The Prodigy however, an outfit formed in Essex at the dawn of the nineties struck gold with all that followed ‘Firestarter’. A second lashing of apocalyptic intensity followed in ‘Breathe’, paving the way for one of the most essential albums of the twentieth century.
The eagerly anticipated-The Fat of the Land, the long-awaited follow-up to Music for the Jilted Generation was hailed as a musical savior rising from the grime of the streets. While the two singles-'Firestarter' and 'Breathe' had hit the number one spot in the United Kingdom, this was electronica, cultivated with the long established techno sound that would break the genre out of Britain and finally plant it on the world stage.
The Fat of the Land falls short of masterpiece status, but what it lacks in with context it makes up for in appeal. It delivered exactly what was expected of it, intense hip-hop-derived rhythms, meaningless spewed fragmented lyrics by Flint and Maxim and the added ingredient of clever reconstructed samples. In part the majority of the album does sound quite similar to 'Firestarter,' though Liam Howlett is an inventive producer, and he can make empty songs like 'Smack My Bitch Up' and 'Serial Thrilla' work and become addictive and infectious and even wholly original.
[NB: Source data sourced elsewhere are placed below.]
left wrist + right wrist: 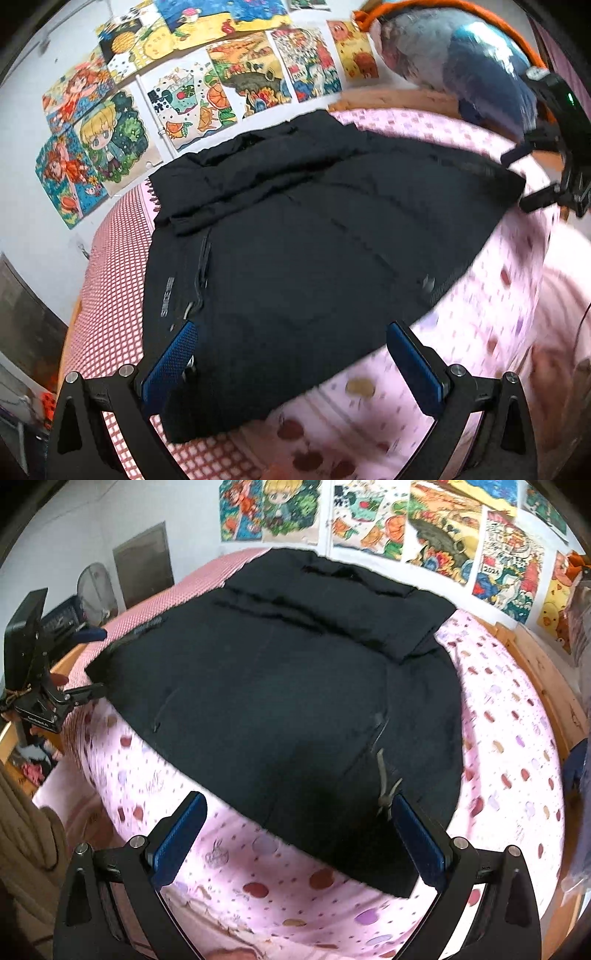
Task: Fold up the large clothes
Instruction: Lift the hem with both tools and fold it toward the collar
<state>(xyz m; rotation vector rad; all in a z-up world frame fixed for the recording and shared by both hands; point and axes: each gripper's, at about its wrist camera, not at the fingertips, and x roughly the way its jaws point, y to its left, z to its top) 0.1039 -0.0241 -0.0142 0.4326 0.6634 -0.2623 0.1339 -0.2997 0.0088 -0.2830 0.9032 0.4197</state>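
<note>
**Big black coat lying flat on the bed**

I see a big black puffy coat [314, 229] spread out on a bed. It lies on a pink sheet [476, 321] with little hearts and dots on it. One side of the coat lies over a red and white checked cover [118, 280]. A sleeve is folded across the top part of the coat, near the wall. A zipper with a small pull [384, 775] runs down the front of the coat.

My left gripper [291, 358] is over the near edge of the coat. Its jaws are wide apart and hold nothing. One blue pad [170, 365] is over the coat, and the other one is over the pink sheet.

My right gripper [299, 838] is over another edge of the coat. Its jaws are wide apart too, and nothing is between them. The zipper pull is just beside one of its pads.

Bright cartoon drawings [192, 92] hang on the white wall behind the bed. A blue pillow [461, 66] sits at one end of the bed. A wooden bed frame [532, 668] runs along the edge.
</note>
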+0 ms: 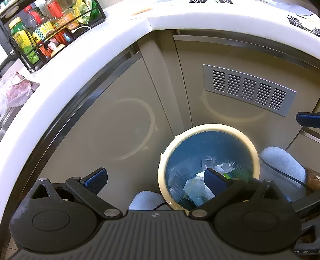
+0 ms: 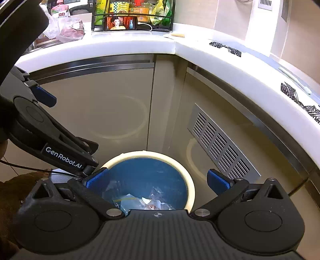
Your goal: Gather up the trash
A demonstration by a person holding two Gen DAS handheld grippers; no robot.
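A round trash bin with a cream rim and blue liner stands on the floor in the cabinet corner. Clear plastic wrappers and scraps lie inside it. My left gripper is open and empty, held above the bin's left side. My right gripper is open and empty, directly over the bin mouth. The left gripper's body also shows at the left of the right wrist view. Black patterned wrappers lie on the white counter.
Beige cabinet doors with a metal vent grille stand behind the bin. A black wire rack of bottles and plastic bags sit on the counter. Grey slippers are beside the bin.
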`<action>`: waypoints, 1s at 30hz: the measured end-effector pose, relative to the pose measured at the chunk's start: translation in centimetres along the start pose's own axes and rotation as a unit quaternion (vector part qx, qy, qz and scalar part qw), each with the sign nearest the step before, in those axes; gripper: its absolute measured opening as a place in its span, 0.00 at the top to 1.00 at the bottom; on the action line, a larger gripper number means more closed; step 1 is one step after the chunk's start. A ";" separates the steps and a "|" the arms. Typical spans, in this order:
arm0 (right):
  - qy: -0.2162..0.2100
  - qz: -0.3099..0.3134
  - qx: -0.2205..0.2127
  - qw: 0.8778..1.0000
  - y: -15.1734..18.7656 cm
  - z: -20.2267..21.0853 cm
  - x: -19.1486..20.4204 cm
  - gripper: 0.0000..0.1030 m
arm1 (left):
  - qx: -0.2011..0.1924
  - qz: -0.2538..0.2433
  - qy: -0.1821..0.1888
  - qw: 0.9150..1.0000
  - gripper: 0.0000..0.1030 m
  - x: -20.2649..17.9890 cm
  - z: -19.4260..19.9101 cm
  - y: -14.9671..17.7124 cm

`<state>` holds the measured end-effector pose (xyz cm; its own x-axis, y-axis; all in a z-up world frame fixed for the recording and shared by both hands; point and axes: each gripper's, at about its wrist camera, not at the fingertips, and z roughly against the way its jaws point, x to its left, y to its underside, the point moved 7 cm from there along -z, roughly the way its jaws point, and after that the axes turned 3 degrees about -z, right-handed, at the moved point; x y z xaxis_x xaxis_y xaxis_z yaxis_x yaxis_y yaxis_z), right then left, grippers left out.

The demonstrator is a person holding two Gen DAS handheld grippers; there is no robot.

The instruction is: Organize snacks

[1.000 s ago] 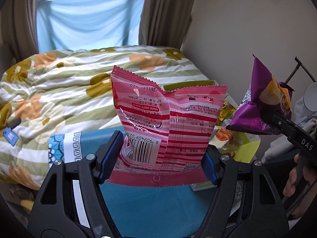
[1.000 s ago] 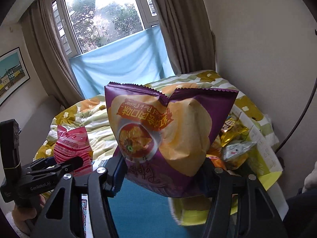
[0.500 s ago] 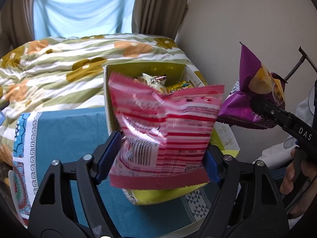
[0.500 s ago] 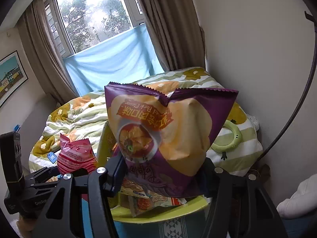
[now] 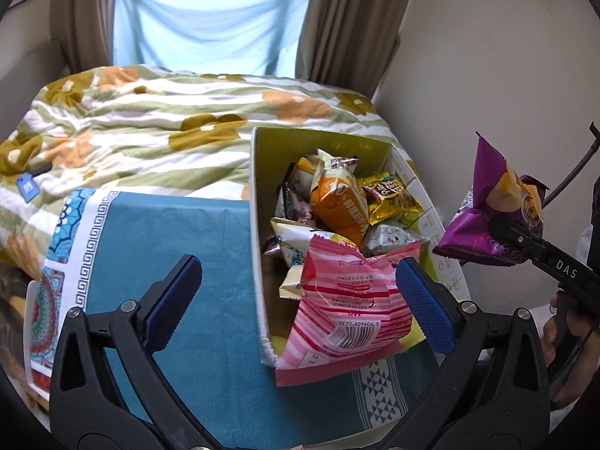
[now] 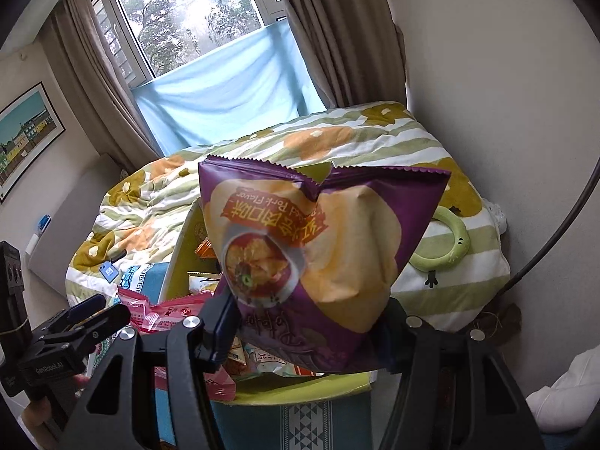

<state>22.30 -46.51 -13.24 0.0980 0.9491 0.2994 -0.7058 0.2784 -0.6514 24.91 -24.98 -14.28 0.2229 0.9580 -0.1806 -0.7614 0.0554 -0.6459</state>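
A yellow-green cardboard box (image 5: 318,142) stands on the blue cloth, holding several snack packs. A pink striped snack bag (image 5: 348,311) rests over the box's near end, leaning against my left gripper's right finger pad (image 5: 423,300). My left gripper (image 5: 296,266) has its jaws opening wide, and the left pad is well clear of the bag. In the right wrist view this gripper (image 6: 103,309) sits low at the left by the pink bag (image 6: 168,311). My right gripper (image 6: 311,307) is shut on a purple chip bag (image 6: 326,255), held above the box's right side (image 5: 487,217).
The blue patterned tablecloth (image 5: 195,247) covers the table left of the box. Behind it lies a bed with a flowered quilt (image 5: 150,127). A green ring (image 6: 446,247) lies on the quilt. A bare wall (image 5: 487,56) stands close on the right. A hand (image 5: 555,341) holds the right gripper's handle.
The left gripper's jaws have spread wide and let go of the pink bag, which dropped onto the box's near end. Both grippers moved over the box, the purple bag still gripped.
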 end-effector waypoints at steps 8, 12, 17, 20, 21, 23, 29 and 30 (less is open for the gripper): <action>0.013 0.072 0.061 0.995 0.4 -1.5 -0.1 0.46 | -0.008 0.014 -0.022 1.000 0.01 1.2 1.4 -0.3; 0.004 0.072 0.093 0.993 1.9 -3.1 -0.1 0.43 | -0.002 0.007 -0.031 0.999 0.01 1.2 1.6 0.0; -0.008 0.048 0.055 0.997 2.0 -2.5 -0.3 0.00 | 0.006 0.004 -0.032 0.999 0.01 1.2 1.7 0.7; 0.000 0.038 0.043 0.998 1.9 -1.8 -0.5 0.00 | 0.007 0.002 -0.028 1.000 0.01 1.4 2.0 1.0; 0.003 0.036 0.040 0.999 1.9 -1.6 -0.6 0.00 | 0.005 0.001 -0.026 1.000 0.01 1.4 2.3 1.1; 0.006 0.033 0.034 0.999 1.9 -1.2 -0.5 0.00 | -0.001 -0.002 -0.022 1.000 0.01 1.6 3.0 1.1; 0.019 0.034 0.001 0.999 1.6 1.6 1.2 0.00 | -0.030 -0.015 -0.014 0.999 0.01 3.0 6.6 0.8; 0.019 0.035 -0.005 0.999 1.6 2.2 1.7 0.00 | -0.036 -0.019 -0.013 0.999 0.01 3.3 7.4 0.7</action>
<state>19.80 -44.75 -12.18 0.0752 0.9713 0.2257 -0.7051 0.2118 -0.6767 20.61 -19.73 -9.82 0.2347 0.9625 -0.1363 -0.7063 0.0725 -0.7042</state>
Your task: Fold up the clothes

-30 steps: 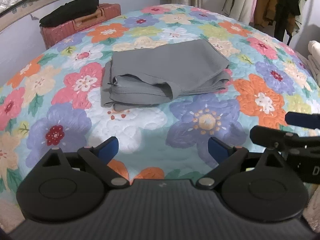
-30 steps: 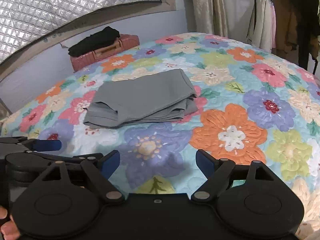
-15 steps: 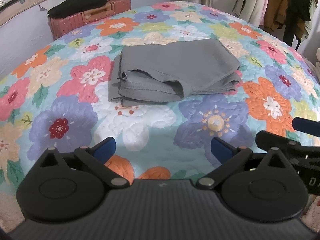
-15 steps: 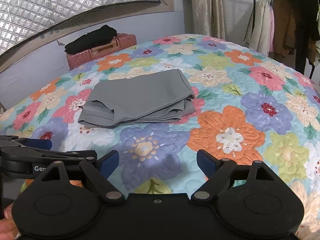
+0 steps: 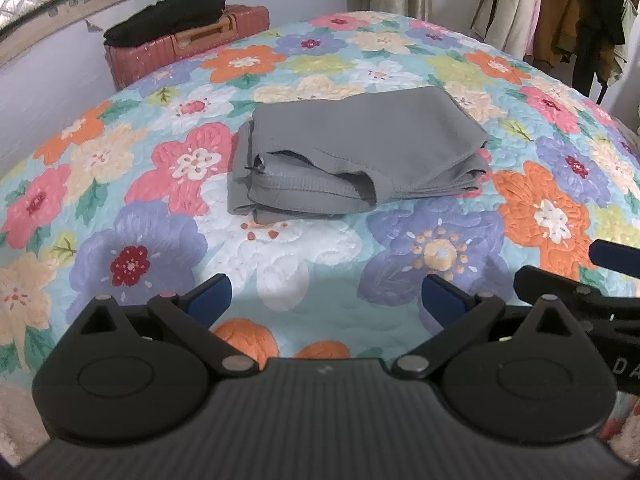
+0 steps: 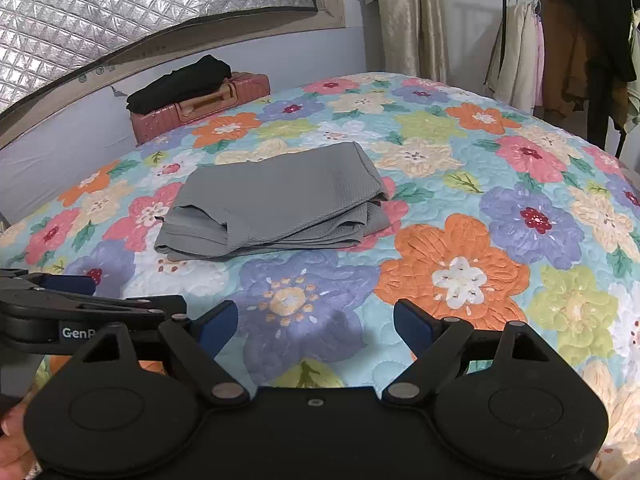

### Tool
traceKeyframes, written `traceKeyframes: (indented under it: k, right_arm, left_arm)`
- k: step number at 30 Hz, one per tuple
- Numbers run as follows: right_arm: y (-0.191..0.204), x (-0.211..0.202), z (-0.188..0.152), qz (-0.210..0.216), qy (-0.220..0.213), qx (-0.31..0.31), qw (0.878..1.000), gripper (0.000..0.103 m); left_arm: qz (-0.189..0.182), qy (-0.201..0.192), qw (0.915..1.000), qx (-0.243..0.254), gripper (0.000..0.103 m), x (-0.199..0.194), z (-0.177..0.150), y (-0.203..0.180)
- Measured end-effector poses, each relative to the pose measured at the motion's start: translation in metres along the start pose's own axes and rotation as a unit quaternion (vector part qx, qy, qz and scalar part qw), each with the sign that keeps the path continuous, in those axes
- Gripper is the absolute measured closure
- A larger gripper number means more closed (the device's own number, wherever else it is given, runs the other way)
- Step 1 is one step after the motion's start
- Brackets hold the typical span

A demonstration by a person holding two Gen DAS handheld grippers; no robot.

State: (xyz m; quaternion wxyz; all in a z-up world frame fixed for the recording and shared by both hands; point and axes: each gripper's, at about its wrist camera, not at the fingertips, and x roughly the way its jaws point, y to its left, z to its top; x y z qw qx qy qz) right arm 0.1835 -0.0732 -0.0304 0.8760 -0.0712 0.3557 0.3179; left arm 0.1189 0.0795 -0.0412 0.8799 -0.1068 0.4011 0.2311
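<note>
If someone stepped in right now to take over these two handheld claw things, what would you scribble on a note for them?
Left gripper: open, holding nothing, hovering over the floral quilt short of the clothing.
Right gripper: open, empty, beside the left one.
Grey garment: folded into a layered stack at mid-bed, touched by neither gripper.
Black garment: lies folded on the pink suitcase at the far edge.
Done: the grey piece looks folded.
Left: its near-left layers are a bit loose; perhaps tidy them. No other unfolded item is visible on the bed.
</note>
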Motion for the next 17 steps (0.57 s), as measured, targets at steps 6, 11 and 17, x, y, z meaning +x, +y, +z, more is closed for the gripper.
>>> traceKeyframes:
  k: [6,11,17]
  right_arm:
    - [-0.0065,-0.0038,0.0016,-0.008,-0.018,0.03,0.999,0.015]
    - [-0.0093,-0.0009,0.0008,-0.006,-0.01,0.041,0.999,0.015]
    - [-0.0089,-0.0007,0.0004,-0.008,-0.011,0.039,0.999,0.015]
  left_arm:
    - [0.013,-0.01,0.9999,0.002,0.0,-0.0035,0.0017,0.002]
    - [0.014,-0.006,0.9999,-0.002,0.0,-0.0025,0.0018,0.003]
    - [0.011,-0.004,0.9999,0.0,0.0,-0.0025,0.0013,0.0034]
The funky hip-hop of 'Diesel Power” and 'Funky Shit,' as well as the mind-bending psychedelic splurge of 'Narayan' stand out. With guests including Crispian Mills (Kula Shakur) and Saffron of Republica who does an intense, toe-curling version of L7's 'Fuel My Fire,' all these passengers on Fat Of The Land give the album a wider scope and a variation between tracks.
The Fat of the Land does not qualify apparently as a flat-out masterpiece, it doesn’t really need to, the context and the image it set out transcends at times the music, what it did do was introduce us to one of the most enigmatic figures of the last thirty years, Rest In Peace Keith Charles Flint (17 September 1969 – 4 March 2019).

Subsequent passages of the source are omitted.